RETRO 2015/Économies : (suite de la première partie)La Mauritanie boucle l’année sur le plan économique avec un déficit persistant, même si c’est à un niveau moindre que l’année précédente. Ce qui augure de bonnes perspectives pour une reprise en règle des activités pour 2016. Recul, hausse des prix de denrées de premières nécessités, contraction, repli, résument la situation économique et financière du pays. Cette fin d’année 2015 est restée morose suites aux effets de la crise mondiale fortement ressentis à travers la contraction de l’investissement privé, la diminution des entrées touristiques du fait de la menace djihadiste entre autres.

Pour un pays comme le nôtre qui importe tout, souffrir d’une crise intérieure avec des dépassements budgétaires que rien ne justifie, est à l’origine de nôtre situation actuelle. Le pourrissement de nos finances publiques mises à sac par des agents du trésor en milieu décentralisé, auront raison du limogeage de l’ancien ministre des finances, Thiam Diombar.

Des interpellations seront opérées sans pour autant être suivies d’effet, dans le pays où chacun veut sa part du gâteau. L’activité économique reste au ralenti, avec des difficultés qui vont s’expliquer par la compression de travailleurs dans plusieurs entreprises du parapublic.

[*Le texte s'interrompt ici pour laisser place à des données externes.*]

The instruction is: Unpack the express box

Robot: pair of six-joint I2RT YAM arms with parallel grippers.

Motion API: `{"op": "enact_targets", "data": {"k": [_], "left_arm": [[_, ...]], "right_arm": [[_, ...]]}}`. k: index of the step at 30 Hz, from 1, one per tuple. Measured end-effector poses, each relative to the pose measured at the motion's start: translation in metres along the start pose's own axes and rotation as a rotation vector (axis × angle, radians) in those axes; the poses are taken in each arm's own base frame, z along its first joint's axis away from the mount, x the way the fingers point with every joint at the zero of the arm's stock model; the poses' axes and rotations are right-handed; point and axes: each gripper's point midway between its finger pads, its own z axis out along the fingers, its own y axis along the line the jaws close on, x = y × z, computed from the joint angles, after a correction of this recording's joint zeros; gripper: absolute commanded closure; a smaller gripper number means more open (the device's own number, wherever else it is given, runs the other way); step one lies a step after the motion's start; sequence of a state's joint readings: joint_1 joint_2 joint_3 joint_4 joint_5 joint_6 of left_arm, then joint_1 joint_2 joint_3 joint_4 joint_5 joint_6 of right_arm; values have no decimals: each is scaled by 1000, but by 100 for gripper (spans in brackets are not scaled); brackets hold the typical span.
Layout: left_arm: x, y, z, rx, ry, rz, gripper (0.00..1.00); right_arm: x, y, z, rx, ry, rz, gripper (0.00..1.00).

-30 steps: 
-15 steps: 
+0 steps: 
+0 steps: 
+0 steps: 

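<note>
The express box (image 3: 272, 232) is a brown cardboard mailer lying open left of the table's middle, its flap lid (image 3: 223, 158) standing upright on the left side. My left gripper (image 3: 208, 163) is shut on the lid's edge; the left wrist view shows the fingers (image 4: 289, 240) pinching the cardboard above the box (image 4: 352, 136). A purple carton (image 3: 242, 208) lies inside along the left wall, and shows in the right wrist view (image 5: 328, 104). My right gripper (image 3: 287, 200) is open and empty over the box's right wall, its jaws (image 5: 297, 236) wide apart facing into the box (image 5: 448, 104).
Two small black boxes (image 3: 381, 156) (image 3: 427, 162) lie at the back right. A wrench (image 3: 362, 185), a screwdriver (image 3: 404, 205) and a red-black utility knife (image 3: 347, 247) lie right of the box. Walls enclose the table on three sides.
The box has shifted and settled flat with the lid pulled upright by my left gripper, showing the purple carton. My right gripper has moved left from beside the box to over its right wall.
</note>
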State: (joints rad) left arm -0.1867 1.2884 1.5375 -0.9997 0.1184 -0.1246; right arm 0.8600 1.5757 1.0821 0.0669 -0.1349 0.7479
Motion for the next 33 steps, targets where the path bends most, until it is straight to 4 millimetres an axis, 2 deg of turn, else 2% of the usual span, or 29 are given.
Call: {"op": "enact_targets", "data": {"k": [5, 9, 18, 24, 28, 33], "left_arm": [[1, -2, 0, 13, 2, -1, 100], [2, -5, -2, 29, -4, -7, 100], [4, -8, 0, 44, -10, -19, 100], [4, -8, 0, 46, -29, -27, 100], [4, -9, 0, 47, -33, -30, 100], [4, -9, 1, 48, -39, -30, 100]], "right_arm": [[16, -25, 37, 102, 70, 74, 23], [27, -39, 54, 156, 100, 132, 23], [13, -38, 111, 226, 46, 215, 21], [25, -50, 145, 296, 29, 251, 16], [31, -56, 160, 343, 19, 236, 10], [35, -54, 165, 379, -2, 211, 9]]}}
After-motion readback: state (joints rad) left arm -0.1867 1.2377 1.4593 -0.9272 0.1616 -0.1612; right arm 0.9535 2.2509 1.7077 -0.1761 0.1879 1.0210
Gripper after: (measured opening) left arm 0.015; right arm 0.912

Une mal gouvernance budgétaire aux relents d’une odeur suspicion est venue se greffer et pour longtemps dans un modèle que l’on voulait pourtant vertueux. Le secteur agricole, aura lui aussi connu des vertes et pas que des mûres.

Si la nature a été généreuse avec une pluviométrie en deçà de la normale, le monde rural aura été secoué avec les tentatives de l’accaparement des terres de la vallée au profil de multinationales arabes. A Aéré-Lao, Viom, Ould Birome, Tiamène, les paysans font grise mine, car des efforts de transparence, restent à faire dans ce secteur.

Le secteur des télécommunications, connait une décélération. Mauritel, Mattel, Chuinguitel, font face à un ralentissement de leurs activités qui sonne comme un début de saturation de la téléphonie mobile (principal moteur de ce secteur). L’un de ces opérateurs serait sur le point de quitter le marché mauritanien.